• **YOUR TASK**:
The word to look for is "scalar". Report every line of the entries below that has it.

• **DATA FOR REVIEW**:

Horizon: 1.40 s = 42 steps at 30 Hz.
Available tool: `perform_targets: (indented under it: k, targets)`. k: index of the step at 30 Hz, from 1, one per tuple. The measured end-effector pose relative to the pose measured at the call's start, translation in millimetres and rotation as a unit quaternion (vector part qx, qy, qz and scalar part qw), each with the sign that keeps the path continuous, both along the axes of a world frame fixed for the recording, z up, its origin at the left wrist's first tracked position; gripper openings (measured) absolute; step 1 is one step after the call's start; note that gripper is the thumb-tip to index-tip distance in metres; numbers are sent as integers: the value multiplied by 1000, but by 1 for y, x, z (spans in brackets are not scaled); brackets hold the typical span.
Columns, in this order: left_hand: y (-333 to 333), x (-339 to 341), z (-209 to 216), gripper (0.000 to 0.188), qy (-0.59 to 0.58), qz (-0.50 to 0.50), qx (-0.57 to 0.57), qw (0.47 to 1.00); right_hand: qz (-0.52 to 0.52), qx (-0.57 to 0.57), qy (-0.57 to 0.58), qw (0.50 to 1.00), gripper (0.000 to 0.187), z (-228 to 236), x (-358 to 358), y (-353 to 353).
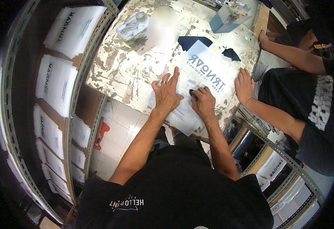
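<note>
A translucent white plastic bag (182,68) with dark printed lettering lies slantwise across the worn, paint-flaked table (113,72). My left hand (167,92) rests on its left side, fingers stretched and spread, a ring on one finger. Lower on the bag, my right hand (204,102) has its fingers bent around a small wad of dark cloth (191,92) pressed to the surface. Beyond the bag lies a dark navy cloth (186,41), partly under its far edge. A smaller dark scrap (231,54) is to the right.
A co-worker's hand (244,86) lies at the table's right edge. At the back stand a clear plastic jug (134,24) and a tub of bluish liquid (224,26). Metal shelves (86,49) with stacked printed bags (56,82) flank the left. Another rack (285,156) is at lower right.
</note>
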State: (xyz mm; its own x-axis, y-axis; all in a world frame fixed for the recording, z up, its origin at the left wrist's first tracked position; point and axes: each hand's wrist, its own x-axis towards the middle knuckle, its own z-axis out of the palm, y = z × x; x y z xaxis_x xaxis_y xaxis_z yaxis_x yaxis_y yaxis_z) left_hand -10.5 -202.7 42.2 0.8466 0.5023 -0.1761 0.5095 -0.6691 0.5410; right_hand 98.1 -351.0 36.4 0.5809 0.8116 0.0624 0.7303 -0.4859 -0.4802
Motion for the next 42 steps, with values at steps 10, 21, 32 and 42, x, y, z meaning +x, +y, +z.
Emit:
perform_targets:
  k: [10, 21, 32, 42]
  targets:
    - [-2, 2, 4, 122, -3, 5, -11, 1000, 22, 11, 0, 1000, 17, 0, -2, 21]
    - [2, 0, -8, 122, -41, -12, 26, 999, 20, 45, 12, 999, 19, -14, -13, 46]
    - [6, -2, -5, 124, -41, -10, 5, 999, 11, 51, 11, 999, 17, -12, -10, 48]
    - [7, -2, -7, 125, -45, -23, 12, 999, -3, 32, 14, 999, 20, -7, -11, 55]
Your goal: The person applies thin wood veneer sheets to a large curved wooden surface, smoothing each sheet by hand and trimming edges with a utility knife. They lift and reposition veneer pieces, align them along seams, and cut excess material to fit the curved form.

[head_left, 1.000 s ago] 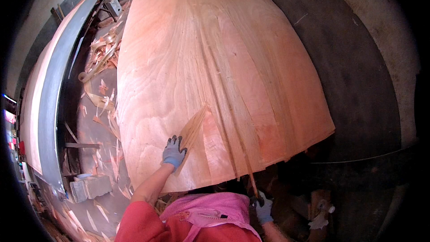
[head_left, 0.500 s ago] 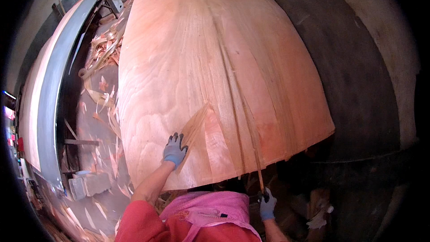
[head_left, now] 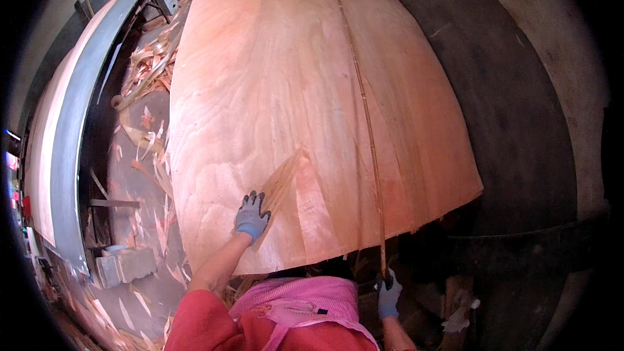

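A large sheet of pale pinkish wood veneer (head_left: pixel 227 117) spreads out in front of me. My left hand (head_left: pixel 252 216), in a grey-blue glove with dark fingertips, rests on it near the front edge with fingers spread. Under and beside those fingers lies a tan, pointed flap of veneer (head_left: pixel 281 185), seemingly folded over, with a pinker wedge next to it. Just off the front edge, my right hand (head_left: pixel 389 296), gloved alike, is closed around the near end of a long thin bamboo stick (head_left: pixel 365 107). The stick runs lengthwise over the sheet to its far end.
Veneer scraps and curled strips (head_left: pixel 153 68) litter the floor on the left. Beyond them stands a long raised stack with pale and grey layers (head_left: pixel 68 136), with a concrete block (head_left: pixel 127 266) by its near end. A dark wall (head_left: pixel 513 104) curves along the right.
The bamboo stick has swung to the right across the veneer and looks sharper now. My left hand has stayed in nearly the same spot, and the right still grips the stick.
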`<action>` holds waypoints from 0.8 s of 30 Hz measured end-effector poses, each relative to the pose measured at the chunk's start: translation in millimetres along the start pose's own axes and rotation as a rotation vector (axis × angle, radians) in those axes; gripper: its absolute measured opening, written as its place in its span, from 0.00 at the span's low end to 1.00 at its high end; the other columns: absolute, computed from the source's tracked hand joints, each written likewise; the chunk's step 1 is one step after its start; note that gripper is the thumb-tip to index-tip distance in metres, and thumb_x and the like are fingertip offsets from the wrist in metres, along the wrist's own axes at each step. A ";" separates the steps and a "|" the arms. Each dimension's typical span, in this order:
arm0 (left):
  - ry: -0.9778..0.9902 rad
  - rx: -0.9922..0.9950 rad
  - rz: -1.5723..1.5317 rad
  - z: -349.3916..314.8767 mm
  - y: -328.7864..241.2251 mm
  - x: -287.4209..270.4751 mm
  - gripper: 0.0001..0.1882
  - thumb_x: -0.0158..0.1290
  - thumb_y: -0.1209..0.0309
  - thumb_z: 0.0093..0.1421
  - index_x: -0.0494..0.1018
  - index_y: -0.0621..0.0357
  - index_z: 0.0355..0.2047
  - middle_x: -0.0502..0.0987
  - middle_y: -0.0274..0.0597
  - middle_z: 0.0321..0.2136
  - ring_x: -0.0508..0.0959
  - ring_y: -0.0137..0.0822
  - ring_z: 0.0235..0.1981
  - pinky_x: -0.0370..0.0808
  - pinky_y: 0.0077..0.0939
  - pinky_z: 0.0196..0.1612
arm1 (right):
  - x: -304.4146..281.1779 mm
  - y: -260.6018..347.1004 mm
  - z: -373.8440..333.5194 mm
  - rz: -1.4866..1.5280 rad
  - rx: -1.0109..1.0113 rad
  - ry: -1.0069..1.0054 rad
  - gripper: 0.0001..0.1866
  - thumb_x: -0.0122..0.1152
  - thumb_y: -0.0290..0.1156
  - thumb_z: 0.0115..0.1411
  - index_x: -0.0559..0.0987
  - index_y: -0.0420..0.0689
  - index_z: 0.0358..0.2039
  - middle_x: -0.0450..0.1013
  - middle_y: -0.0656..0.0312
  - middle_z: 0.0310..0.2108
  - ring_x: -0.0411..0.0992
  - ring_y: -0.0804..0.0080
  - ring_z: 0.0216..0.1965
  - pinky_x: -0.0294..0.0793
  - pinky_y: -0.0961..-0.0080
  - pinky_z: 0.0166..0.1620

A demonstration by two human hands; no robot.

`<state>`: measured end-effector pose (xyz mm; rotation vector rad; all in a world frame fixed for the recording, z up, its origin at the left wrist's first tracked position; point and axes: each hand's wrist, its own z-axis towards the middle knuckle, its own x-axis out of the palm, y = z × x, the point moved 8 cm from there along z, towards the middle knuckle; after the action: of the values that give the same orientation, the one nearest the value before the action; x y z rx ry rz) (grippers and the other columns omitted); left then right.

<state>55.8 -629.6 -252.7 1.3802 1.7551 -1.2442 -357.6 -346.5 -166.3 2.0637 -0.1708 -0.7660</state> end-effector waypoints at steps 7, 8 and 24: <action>-0.029 -0.008 -0.047 -1.2 -5.4 -8.5 0.36 0.53 0.54 0.60 0.59 0.48 0.67 0.57 0.49 0.68 0.57 0.53 0.68 0.60 0.43 0.66 | 1.6 7.8 -11.0 -0.114 -0.013 0.021 0.15 0.59 0.23 0.63 0.78 0.39 0.50 0.73 0.66 0.29 0.67 0.79 0.27 0.70 0.78 0.30; -0.036 -0.009 -0.061 -1.0 -5.1 -8.6 0.35 0.53 0.54 0.61 0.59 0.49 0.66 0.57 0.50 0.68 0.57 0.53 0.68 0.60 0.43 0.66 | 1.3 0.1 -14.0 -0.087 -0.016 0.028 0.15 0.59 0.23 0.62 0.78 0.39 0.50 0.73 0.66 0.29 0.67 0.79 0.27 0.70 0.78 0.30; -0.073 -0.026 -0.056 -2.9 -1.7 -1.0 0.37 0.54 0.53 0.59 0.59 0.47 0.66 0.57 0.50 0.68 0.56 0.56 0.68 0.59 0.48 0.66 | 19.0 -15.6 12.6 0.060 0.162 0.107 0.15 0.56 0.21 0.63 0.77 0.38 0.51 0.74 0.66 0.33 0.67 0.79 0.29 0.69 0.78 0.32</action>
<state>54.8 -627.5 -250.2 1.2633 1.7651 -1.2811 -352.2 -353.7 -192.4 2.2367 -0.2405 -0.6213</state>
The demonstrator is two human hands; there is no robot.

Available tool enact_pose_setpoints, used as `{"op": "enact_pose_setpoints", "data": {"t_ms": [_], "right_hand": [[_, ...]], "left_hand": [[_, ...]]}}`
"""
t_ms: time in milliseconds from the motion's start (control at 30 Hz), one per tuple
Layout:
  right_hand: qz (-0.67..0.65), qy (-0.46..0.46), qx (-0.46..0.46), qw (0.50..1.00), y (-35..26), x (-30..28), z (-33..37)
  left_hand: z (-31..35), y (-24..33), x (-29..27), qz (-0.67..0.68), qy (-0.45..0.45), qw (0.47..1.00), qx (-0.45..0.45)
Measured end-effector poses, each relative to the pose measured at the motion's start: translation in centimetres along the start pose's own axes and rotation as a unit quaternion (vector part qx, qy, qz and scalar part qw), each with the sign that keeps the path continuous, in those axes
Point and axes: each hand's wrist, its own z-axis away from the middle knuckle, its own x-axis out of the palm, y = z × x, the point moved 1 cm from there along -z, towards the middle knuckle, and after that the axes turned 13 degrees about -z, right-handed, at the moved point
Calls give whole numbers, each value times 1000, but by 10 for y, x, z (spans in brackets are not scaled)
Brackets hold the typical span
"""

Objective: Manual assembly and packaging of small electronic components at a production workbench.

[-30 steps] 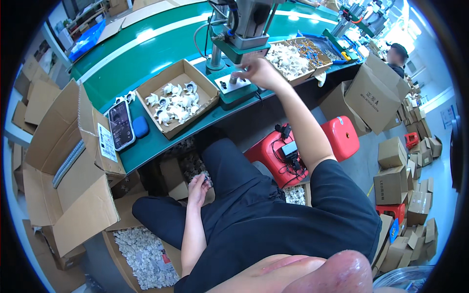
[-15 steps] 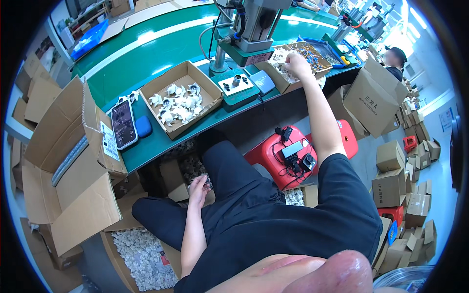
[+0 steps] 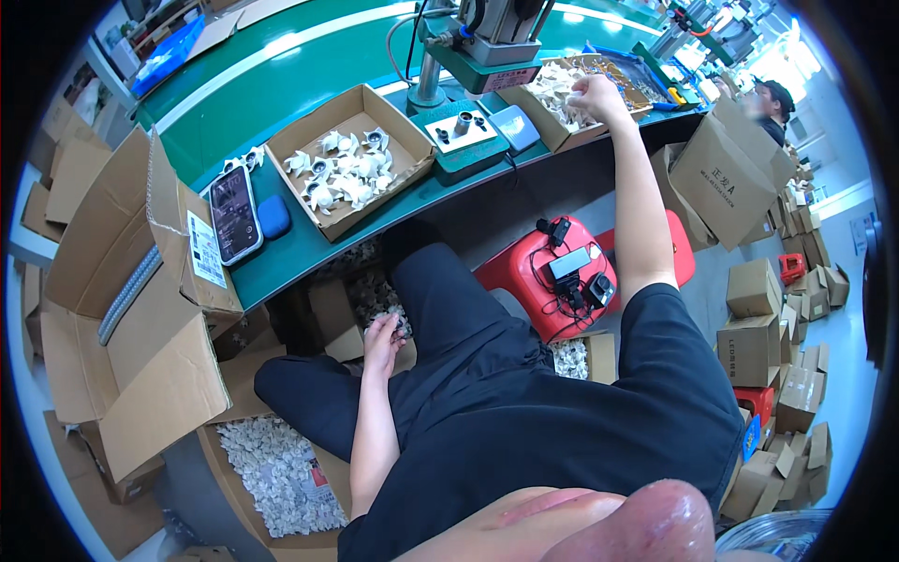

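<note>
Right hand moved from press to parts box

Phone and blue pad on green bench, left. Red stool under bench; cardboard cartons stacked far right.

The person's 2 arms go separate ways. The right arm is stretched straight out and up, bare from the short dark sleeve to the wrist, elbow nearly locked. The right hand is curled into a loose fist, knuckles up, grip closed; what lies inside cannot be told. The left arm hangs low, forearm bare, bent at the elbow. The left hand rests down by the thigh, fingers curled inward.
</note>
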Motion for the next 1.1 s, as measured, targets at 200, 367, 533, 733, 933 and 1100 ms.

• **ANSWER FOR THE TASK**:
Available tool: `perform_targets: (indented under it: k, targets)`. k: index of the step at 30 Hz, from 1, one per tuple. The measured end-effector pose relative to the pose measured at the call's start, translation in millimetres and rotation as a unit quaternion (vector part qx, qy, qz and scalar part qw), each with the sign that keeps the path continuous, both along the axes of a world frame fixed for the recording, z up, its origin at the left wrist's first tracked position; gripper openings (measured) absolute; step 1 is one step after the call's start; note that gripper is the thumb-tip to index-tip distance in metres; numbers are sent as integers: the value multiplied by 1000, but by 1 for y, x, z (spans in brackets are not scaled); brackets hold the typical span.
Measured end-effector poses, each relative to the pose measured at the motion's start: translation in centimetres along the start pose's own axes and rotation as a unit quaternion (vector part qx, qy, qz and scalar part qw), each with the sign that keeps the path continuous, in those axes

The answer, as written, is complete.